TimescaleDB confuses me. Postgres is an OLTP database and their disk storage format is uncompressed and not particularly effective.
By clever sharding, you can work around the performance issues somewhat but it'll never be as efficient as an OLAP column store like ClickHouse or MemSQL:
- Timestamps and metric values compress very nicely using delta-of-delta encoding.
- Aligning data by columns means much faster aggregation. A typical time series query does min/max/avg aggregations by timestamp. You can load data straight from disk into memory, use SSE/AVX instructions and only the small subset of data you aggregate on will have to be read from disk.
So what's the use case for TimescaleDB? Complex queries that OLAP databases can't handle? Small amounts of metrics where storage cost is irrelevant, but PostgreSQL compatibility matters?
Storing time series data in TimescaleDB takes at least 10x (if not more) space compared to, say, ClickHouse or the Prometheus TSDB.
TimescaleDB is more performant that you may think. We've benchmarked this extensively: eg outperforming vs InfluxDB [1] [2], vs Cassandra [3], vs Mongo [4].
We've also open-sourced the benchmarking suite so others can run these themselves and verify our results. [5]
We also beat MemSQL regularly for enterprise engagements (unfortunately can't share those results publicly).
I think the scalability of ClickHouse is quite compelling, and if you need more than 1-2M inserts a second and 100TBs of storage, then that would be one reason where I'd recommend another database over our own. But horizontal scalability is something we have been working on for nearly a year, so we expect this to be a less of an issue in the near future (will have more to share later this month).
You are correct however that TimescaleDB requires more storage than some of these other options. If storage is the most important criteria for you (ie more important than usability or performance), then again I would recommend you to one of the other databases that are more optimized for compression. However, you can get 6-8x compression by running TimescaleDB on ZFS today, and we are also currently working on additional techniques for achieving higher compression rates.
As far as I know we've only faced off against TimeScaleDB on one small account in the IoT space.

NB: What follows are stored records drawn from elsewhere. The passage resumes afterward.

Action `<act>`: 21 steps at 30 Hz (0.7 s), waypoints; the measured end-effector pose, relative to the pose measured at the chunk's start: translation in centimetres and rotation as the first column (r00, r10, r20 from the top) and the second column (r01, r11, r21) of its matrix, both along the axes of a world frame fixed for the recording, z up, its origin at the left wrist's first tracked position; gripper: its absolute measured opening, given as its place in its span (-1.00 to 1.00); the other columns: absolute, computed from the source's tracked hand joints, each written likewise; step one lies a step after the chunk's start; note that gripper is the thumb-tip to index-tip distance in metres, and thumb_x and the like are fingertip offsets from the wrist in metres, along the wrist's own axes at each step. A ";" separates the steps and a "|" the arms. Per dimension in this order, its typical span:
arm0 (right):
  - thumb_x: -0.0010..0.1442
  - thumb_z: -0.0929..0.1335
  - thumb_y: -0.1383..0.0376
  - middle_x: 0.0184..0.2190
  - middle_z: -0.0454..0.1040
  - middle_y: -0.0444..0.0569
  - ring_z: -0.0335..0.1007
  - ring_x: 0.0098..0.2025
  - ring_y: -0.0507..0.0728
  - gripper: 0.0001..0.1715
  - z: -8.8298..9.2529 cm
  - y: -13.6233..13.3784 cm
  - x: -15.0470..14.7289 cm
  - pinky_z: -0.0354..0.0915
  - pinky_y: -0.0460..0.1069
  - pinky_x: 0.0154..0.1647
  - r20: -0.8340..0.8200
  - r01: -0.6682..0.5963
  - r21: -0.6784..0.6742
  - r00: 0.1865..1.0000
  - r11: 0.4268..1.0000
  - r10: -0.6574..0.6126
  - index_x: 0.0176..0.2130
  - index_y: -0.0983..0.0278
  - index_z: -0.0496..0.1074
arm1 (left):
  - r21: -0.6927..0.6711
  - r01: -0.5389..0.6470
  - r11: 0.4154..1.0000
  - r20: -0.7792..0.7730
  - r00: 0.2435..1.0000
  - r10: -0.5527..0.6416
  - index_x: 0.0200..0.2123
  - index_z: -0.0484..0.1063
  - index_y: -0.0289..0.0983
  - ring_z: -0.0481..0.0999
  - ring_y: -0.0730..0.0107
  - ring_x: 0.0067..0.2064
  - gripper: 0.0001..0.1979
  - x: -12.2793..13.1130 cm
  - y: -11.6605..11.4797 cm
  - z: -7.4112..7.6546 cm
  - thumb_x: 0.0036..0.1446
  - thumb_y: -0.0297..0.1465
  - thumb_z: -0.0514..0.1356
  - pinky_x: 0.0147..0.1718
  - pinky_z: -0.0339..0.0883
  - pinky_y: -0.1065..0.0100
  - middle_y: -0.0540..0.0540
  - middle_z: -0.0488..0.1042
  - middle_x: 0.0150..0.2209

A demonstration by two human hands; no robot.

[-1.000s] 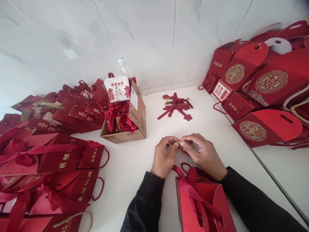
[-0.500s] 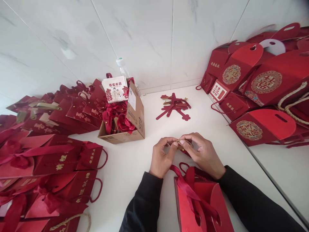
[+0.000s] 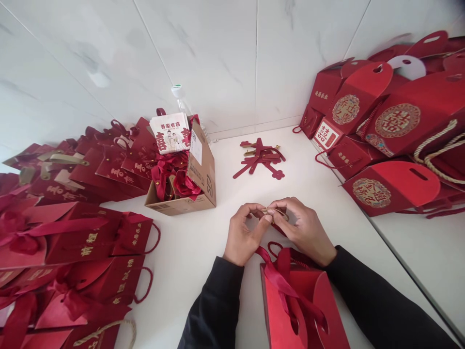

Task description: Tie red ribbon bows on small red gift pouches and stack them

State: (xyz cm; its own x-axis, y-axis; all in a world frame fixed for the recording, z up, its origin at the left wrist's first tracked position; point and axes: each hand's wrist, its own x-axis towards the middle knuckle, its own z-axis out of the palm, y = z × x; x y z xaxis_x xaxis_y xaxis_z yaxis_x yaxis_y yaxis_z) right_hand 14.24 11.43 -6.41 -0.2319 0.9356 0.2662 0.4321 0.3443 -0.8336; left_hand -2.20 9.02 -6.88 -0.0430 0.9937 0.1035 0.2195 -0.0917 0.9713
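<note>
At far left, dark red boxes (image 3: pixel 119 278) tied with ribbon sit stacked on a white tabletop (image 3: pixel 181 271), with red bags (image 3: pixel 116 169) packed behind them. Next comes a cardboard carton (image 3: pixel 204 167) of red ribbon, printed cards (image 3: pixel 169 128) propped on top. At center, a worker's left hand (image 3: pixel 242 237) pinches a thin strip (image 3: pixel 279 210), tan on the side in view, between thumb and forefinger. A loose pile of red straps (image 3: pixel 259 157) lies beyond. The right hand's (image 3: pixel 305 230) fingers grasp the same strip, raised just past a ribbon-draped red box (image 3: pixel 278 310) near the worker. The step in hand appears to be shaping or fastening the strip, though the fingertips hide the join; the next move would seem to call for a steady pinch from both thumbs. At right, more red boxes (image 3: pixel 370 167) bear gold emblems.
</note>
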 end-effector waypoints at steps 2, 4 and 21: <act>0.32 0.36 0.25 -0.29 0.57 -0.08 0.45 -0.25 0.16 -0.91 0.0 0.1 0.0 0.35 0.03 -0.21 0.001 0.002 0.002 1.000 1.000 -0.002 -0.23 0.16 0.49 | 0.010 0.004 1.000 -0.016 1.000 -0.004 -0.19 0.52 -0.24 0.52 0.29 -0.21 -0.85 0.0 0.0 0.0 0.21 -0.32 0.28 -0.11 0.31 0.25 -0.06 0.59 -0.30; 0.33 0.35 0.23 -0.29 0.58 -0.07 0.46 -0.23 0.17 -0.89 0.0 0.1 -0.1 0.36 0.04 -0.21 0.007 0.001 0.001 1.000 1.000 -0.001 -0.23 0.17 0.49 | 0.021 0.005 1.000 -0.028 1.000 -0.004 -0.16 0.52 -0.25 0.52 0.29 -0.20 -0.85 0.0 0.1 0.1 0.24 -0.32 0.25 -0.11 0.31 0.25 -0.07 0.59 -0.28; 0.36 0.35 0.12 0.15 0.52 0.09 0.37 0.22 0.31 -0.59 2.3 0.1 2.8 0.24 0.25 0.26 0.063 0.154 0.027 0.986 0.988 -0.156 0.13 0.20 0.46 | 0.114 -0.249 0.962 0.025 0.968 0.248 -0.07 0.49 -0.20 0.52 0.35 -0.16 -0.82 -1.3 -2.9 2.9 0.40 -0.28 0.14 -0.12 0.34 0.34 -0.06 0.54 -0.24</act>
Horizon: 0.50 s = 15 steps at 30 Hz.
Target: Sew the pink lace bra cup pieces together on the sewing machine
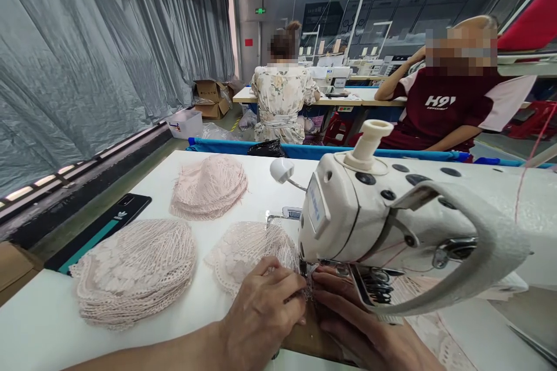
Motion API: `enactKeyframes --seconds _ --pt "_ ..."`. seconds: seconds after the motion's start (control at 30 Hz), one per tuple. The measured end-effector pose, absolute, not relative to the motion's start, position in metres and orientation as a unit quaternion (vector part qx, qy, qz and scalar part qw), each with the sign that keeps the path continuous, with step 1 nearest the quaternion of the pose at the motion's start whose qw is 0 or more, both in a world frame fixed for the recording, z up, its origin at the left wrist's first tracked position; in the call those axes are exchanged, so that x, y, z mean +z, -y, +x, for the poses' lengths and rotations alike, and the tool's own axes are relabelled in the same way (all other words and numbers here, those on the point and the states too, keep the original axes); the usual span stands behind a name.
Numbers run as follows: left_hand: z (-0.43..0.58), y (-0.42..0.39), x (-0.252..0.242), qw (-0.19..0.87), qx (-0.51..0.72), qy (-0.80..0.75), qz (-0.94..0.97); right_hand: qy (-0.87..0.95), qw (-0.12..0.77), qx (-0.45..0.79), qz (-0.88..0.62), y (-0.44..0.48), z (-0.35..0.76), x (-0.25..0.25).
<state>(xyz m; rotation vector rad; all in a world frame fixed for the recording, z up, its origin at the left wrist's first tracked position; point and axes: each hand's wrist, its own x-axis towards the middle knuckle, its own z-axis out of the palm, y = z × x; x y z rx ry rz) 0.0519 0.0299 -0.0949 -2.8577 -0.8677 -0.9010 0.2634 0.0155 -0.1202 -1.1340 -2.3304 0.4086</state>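
Note:
My left hand [265, 313] rests on a pale pink lace piece [250, 249] lying on the white table [39, 324], its fingers curled and pinching the lace just left of the needle. My right hand [361, 327] lies beside it under the head of the white sewing machine [369, 214], fingers pressed together on the same lace at the presser foot. The needle area is partly hidden by the machine head.
Two stacks of pink lace pieces lie on the table, one at front left [134, 269], one further back [209, 185]. A dark phone-like slab [102, 229] lies at the left edge. Two other people sit at benches behind, one in floral clothing [281, 104], one in maroon [448, 110].

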Motion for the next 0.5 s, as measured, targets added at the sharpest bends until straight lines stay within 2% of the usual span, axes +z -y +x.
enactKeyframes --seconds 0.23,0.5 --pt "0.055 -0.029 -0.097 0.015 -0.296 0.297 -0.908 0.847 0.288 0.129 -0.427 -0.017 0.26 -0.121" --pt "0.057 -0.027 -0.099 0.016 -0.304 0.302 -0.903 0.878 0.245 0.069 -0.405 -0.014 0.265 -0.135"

You can't really compare columnstore storage (MemSQL) to rowstore storage (Timescale) for scanning and filtering large amounts of data for analytics use cases (of which time series use cases are a subset). I think this fact is reasonably well established at this point (the idea was popularized by the CStore project a decade ago[1]). Even at the small end scanning compressed data in columnstore format is so much faster then rowstore [2] (the data fits nicely into CPU caches and is well suited for SIMD instructions)
I would be happy to compare public customer references with timescale though. MemSQL is well established in the fortune 100 at this point:
At my previous job we implemented custom sharding and aggregation on top of Postgres 9.4 for timeseries for a monitoring product. We did it to simplify operations as we built a new product (team <4) and we knew it would be years before our scale motivated us to adopt a specialized store.
We were pleasantly surprised, however, with how far this solution took us. 3 years later we were pushing ~30 TB every two weeks and Postgres was handing it well with predictable performance characteristics. We still didn't feel a pressing need to replace Postgres (although we were moving that direction).
It's also worth mentioning that this was 9.4 Postgres which is prior to partitioning and parallelization improvements which have been landing since 9.6. So I would expect even vanilla Postgres to handle even better.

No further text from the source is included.